Transcribe every line of the material below exactly, leaving out the pictures.
%%
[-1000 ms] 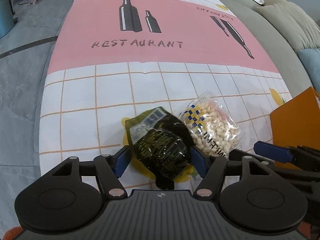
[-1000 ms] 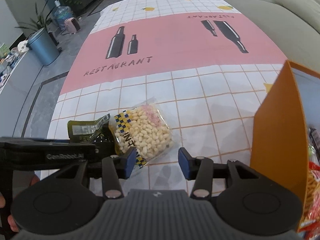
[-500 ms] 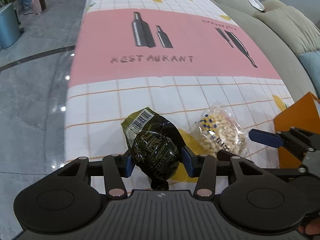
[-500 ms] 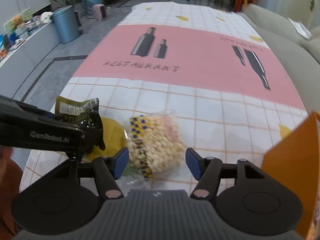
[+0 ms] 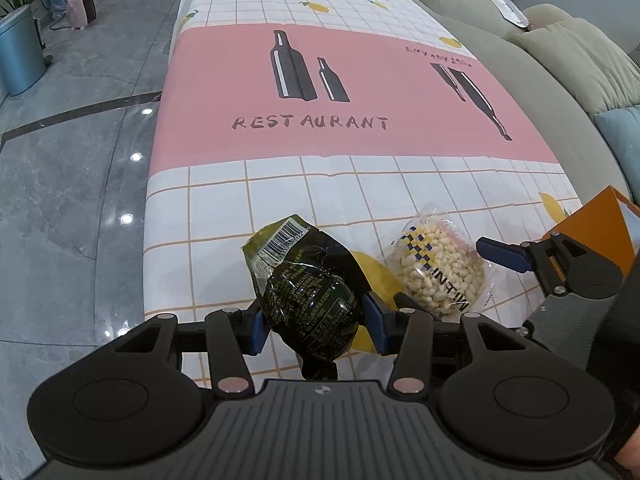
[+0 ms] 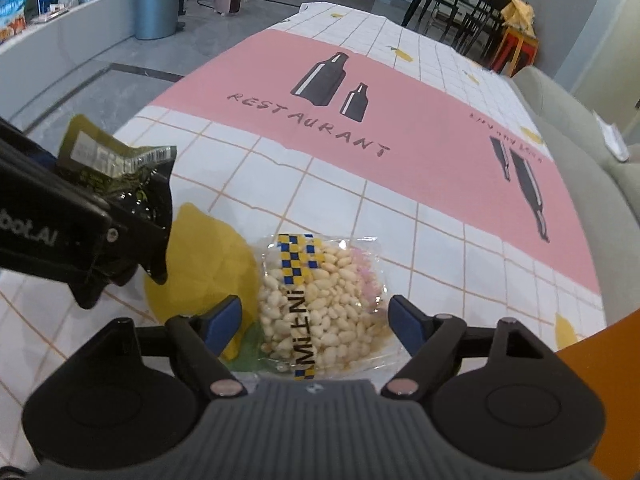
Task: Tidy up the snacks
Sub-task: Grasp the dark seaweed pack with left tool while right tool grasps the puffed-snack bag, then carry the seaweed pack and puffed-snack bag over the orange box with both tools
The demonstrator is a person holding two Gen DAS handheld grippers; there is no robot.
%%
### SOLUTION
[-1000 ms] 
[-1000 ms] 
[-500 ms] 
[-500 ms] 
[+0 ms] 
[+0 ms] 
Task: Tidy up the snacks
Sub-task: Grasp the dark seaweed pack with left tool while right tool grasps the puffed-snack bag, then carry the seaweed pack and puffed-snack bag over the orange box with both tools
The demonstrator is a person holding two Gen DAS handheld grippers; there is no robot.

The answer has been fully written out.